La vita in televendita di Baffo: «Confesso: l’asma è un falso»

Il suo trucco: «La gente crede all’infarto e ti ascolta»

Baffo esce di galera dopo aver segnato due gol. È il giugno del 2003 e ha appena giocato una partita a San Vittore. Niente derby del cuore, in campo non ci sono i colleghi di serate e tv, è nella squadra dei detenuti e Roberto Da Crema fa la sua doppietta, esulta, è pronto a tornare in cella quando una guardia, all’improvviso, lo salva: sei libero.
È finito in carcere qualche giorno prima con l’accusa di bancarotta fraudolenta. Il giudice per le indagini preliminari, Cristina Mannocci, l’ha interrogato nel carcere milanese in un pomeriggio afoso: la Mannocci è «una signora gentile», una di quelle che di solito lui incanta dal piccolo schermo, che convince a comprare con le sue urla strascicate, il fiato che annaspa, la gestualità esagerata. Quel giorno però il televenditore non incanta nessuno: confessa come un bambino.
Roberto Da Crema ama raccontarsi come una fenice, la cella quattro metri per due e la vittoria a pallone, i soldi da restituire al fisco e la carriera che riprende, la rovina al casinò e la nuova trasmissione in tv. La sua storia - che ora è diventata un’autobiografia, Parola di Baffo, pubblicata da Cairo editore - parte dalle colline dell’Oltrepò pavese, dove sognava di diventare Adriano Celentano: «Con ventiquattromila baci» cantata a squarciagola, un bambino di sette anni che immagina il palco di Sanremo. Il lavoro (e l’inizio della carriera) è a Segrate, vende aspirapolveri porta a porta per un marchio famoso: aria trasandata, codino, orecchino, eppure le sciure si fidano, gli danno retta, aprono la porta e il portafoglio, Roberto Da Crema scopre una vocazione. Il soprannome, Baffo, arriva dopo un gol rifilato all’Inter da un attaccante del Real Madrid, Carlos Alonso Gonzalez, detto Santillana. «Se segna mi faccio crescere i baffi» scommette Da Crema («nerazzurro fino all’esaurimento nervoso») e Santillana, che castigava i nerazzurri anni ’80 con spietati colpi di testa, non lo fa attendere.
Dopo gli aspirapolvere arrivano l’idromassaggio e le prime televendite alla Telecolor di Cremona, poi i giubbotti (il cameriere di Sandra e Raimondo Vianello ne ordina due, uno per sé e uno da spedire alla moglie nelle Filippine), le pentole, le scale (una consegnata anche a Ezio Greggio), le camicie «Severgnini», marchio sartoriale inventato per far colpo sui napoletani e i duetti con Mike Bongiorno.
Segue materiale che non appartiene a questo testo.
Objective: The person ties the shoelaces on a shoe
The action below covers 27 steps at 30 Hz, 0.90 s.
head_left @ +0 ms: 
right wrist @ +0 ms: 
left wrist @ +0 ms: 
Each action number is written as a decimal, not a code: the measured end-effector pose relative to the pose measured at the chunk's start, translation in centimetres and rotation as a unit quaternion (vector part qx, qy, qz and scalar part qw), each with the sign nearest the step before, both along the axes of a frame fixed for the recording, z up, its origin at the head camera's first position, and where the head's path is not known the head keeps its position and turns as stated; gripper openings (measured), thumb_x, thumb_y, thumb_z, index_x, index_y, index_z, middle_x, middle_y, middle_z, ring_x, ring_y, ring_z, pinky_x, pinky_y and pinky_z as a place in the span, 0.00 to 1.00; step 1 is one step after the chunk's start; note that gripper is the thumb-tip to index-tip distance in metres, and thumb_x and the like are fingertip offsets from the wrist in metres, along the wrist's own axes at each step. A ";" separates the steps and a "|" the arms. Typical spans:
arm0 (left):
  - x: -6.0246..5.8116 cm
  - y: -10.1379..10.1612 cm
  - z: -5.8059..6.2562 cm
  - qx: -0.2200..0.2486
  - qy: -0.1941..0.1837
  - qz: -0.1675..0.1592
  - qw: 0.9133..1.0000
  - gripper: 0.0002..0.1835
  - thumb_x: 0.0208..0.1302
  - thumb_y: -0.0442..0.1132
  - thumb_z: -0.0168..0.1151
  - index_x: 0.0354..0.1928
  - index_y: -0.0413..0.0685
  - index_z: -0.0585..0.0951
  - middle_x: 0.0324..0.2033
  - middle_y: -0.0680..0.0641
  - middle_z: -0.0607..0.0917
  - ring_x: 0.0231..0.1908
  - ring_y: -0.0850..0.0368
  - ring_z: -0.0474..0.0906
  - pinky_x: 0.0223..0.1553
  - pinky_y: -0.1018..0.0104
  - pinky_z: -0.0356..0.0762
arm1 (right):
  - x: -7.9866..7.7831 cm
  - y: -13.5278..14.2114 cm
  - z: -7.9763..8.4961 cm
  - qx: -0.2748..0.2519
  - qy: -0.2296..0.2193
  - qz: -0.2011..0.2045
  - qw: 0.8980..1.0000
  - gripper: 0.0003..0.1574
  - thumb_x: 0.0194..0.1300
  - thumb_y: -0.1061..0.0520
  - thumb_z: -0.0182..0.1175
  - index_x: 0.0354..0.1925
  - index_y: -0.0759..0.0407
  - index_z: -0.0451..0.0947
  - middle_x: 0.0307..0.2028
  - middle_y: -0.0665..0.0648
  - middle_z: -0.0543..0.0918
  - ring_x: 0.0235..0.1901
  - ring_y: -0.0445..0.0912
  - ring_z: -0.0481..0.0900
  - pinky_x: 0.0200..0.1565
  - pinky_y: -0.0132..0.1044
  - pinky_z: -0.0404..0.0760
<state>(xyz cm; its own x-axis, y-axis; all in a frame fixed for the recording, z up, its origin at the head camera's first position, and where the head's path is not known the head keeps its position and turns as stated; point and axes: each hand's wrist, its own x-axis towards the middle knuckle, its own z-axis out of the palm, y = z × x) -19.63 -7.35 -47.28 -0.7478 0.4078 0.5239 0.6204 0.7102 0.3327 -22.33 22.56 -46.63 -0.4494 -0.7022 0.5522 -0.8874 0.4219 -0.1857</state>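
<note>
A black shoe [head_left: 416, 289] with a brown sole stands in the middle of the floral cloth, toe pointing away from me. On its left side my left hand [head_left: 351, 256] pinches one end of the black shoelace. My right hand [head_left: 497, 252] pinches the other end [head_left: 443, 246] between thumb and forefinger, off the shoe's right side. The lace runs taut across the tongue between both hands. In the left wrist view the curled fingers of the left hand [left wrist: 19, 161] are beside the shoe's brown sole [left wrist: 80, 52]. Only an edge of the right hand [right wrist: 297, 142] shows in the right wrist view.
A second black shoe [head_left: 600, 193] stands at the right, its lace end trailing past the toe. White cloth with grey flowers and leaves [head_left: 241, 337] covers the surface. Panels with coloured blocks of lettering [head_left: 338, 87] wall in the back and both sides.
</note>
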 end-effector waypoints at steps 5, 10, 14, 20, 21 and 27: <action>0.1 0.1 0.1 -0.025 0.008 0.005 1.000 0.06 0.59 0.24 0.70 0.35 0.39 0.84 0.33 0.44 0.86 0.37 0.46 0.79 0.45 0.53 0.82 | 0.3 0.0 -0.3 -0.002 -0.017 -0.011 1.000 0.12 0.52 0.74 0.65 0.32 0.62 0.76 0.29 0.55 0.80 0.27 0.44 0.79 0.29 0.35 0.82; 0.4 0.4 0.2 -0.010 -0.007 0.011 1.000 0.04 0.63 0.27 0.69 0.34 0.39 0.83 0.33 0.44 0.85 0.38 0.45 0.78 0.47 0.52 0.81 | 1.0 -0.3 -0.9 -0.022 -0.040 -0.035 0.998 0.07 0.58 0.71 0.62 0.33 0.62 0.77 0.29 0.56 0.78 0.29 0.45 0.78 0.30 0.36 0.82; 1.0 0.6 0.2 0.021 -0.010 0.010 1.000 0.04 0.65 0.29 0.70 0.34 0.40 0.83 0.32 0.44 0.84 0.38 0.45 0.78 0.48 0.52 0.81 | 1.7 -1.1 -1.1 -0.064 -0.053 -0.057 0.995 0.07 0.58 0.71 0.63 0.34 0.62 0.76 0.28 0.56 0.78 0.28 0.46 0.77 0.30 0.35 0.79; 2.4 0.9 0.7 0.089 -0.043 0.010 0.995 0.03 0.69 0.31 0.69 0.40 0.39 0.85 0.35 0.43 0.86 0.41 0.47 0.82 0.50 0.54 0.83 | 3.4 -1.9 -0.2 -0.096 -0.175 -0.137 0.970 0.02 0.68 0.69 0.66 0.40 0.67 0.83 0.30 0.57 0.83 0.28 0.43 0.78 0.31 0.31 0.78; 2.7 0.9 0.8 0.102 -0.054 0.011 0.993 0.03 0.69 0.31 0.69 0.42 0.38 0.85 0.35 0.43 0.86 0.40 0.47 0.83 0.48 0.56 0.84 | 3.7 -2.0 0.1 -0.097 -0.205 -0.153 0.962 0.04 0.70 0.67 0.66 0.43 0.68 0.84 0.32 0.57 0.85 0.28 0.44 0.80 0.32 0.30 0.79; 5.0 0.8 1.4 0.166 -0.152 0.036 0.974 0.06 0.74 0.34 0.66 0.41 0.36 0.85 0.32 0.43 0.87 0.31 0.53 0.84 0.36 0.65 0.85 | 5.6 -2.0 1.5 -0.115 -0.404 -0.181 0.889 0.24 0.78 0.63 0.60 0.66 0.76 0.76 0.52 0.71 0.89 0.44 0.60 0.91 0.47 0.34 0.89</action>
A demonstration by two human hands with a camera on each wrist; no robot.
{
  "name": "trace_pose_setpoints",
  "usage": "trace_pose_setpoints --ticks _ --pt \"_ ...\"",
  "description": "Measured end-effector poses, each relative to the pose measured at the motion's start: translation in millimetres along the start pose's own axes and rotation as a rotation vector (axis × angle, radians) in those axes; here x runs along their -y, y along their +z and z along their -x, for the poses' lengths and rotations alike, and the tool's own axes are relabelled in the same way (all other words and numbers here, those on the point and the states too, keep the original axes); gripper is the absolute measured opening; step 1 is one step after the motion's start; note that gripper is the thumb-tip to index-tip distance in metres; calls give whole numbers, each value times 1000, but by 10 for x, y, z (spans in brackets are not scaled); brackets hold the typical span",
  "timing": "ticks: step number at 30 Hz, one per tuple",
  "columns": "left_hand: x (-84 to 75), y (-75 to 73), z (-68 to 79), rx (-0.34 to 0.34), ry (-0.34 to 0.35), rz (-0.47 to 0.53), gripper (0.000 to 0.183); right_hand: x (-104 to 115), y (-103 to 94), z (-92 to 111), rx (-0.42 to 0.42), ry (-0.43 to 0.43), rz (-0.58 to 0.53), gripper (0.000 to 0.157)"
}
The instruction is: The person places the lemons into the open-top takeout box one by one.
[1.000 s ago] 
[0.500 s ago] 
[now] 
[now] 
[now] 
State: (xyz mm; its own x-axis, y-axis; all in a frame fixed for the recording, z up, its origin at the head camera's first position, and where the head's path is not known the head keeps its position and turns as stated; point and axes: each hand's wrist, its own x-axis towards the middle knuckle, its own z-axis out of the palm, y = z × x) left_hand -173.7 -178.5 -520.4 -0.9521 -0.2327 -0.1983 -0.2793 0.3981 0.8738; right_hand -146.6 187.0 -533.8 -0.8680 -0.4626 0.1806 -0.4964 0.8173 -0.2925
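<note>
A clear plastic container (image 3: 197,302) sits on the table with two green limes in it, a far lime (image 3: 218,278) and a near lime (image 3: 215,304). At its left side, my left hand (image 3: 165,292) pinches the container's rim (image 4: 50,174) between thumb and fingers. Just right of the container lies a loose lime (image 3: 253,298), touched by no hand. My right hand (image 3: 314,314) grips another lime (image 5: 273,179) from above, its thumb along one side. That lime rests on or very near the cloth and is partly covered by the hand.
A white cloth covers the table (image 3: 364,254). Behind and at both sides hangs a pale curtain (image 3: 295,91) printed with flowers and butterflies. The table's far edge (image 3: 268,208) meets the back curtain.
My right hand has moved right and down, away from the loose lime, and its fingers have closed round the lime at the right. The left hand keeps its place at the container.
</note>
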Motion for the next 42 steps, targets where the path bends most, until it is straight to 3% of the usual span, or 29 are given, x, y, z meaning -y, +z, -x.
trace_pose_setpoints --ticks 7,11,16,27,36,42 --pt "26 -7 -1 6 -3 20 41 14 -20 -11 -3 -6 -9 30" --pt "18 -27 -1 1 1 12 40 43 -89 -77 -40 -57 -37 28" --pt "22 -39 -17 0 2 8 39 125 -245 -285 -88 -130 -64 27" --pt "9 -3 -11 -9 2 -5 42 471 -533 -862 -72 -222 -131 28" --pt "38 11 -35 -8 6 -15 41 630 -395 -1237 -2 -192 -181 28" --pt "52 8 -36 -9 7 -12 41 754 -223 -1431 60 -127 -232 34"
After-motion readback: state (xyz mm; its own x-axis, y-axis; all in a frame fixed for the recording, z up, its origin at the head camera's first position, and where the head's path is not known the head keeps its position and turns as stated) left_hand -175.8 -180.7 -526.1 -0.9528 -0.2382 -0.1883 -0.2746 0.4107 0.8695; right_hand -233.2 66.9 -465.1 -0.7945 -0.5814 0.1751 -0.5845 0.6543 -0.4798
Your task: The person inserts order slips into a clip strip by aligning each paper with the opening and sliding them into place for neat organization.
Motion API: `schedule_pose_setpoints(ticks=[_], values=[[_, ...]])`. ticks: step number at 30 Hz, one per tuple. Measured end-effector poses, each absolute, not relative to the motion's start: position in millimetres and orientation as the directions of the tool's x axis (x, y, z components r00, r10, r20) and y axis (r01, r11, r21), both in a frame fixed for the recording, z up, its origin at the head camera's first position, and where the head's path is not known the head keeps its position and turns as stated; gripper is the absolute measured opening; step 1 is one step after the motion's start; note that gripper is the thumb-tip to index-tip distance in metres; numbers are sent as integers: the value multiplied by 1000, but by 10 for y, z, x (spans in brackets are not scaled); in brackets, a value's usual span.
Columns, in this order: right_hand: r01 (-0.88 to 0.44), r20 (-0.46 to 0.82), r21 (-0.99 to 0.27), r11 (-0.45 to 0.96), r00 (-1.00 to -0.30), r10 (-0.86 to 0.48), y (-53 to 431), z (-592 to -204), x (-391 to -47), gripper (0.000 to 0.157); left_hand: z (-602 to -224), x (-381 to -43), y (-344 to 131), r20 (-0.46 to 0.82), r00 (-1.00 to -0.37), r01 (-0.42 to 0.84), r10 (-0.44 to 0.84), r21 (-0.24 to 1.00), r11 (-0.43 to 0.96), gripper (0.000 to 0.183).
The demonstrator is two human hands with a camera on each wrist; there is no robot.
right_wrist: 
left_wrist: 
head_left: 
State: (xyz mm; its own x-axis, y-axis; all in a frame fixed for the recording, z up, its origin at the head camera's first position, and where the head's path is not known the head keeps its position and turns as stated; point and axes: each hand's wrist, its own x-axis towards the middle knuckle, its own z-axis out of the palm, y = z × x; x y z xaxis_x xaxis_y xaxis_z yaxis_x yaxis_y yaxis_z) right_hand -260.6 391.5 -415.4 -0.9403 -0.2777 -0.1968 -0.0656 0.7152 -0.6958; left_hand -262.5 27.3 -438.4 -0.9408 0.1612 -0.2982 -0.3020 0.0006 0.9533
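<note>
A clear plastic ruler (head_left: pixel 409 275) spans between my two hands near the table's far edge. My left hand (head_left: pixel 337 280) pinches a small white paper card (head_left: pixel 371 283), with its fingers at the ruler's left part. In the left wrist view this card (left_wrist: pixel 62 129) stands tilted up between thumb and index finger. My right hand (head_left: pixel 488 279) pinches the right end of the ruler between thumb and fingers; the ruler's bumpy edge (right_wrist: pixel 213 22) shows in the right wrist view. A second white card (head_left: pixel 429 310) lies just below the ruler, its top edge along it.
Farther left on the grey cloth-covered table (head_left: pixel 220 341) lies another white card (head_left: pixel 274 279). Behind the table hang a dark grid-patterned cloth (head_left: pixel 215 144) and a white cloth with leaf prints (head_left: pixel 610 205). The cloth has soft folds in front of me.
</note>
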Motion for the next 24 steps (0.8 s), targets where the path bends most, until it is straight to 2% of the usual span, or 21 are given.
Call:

C’è l’America, Los Angeles, dove gira in limousine e riceve una statuina grazie a una delle sue performance: si infila sottobraccio un piccolo acquario coi pesci e poi ci immerge gli orologi per dimostrare che sono subacquei, il premio per i televenditori è suo. Dopo il carcere, le accuse e lo scandalo c’è di nuovo il pubblico da conquistare: una trasmissione su Odeon, la partecipazione alla Fattoria, l’espulsione per una bestemmia, i programmi alla radio. Per Lucignolo va a cercare George Clooney nella sua villa sul lago di Como: citofona, il cameriere gli apre, l’attore gli regala una rosa. Ci sono sempre le partite, con Alba Parietti e Federica Panicucci a bordo campo, «le donne più clamorose dello spettacolo».

Sempre di corsa, urla e sudore, perché il fiato non manca, ma è dalla prima registrazione che si fa sentire così: «Fingere l’asma, la gente crede all’infarto, si appiccica al televisore». Un trucco, per portare a casa la partita.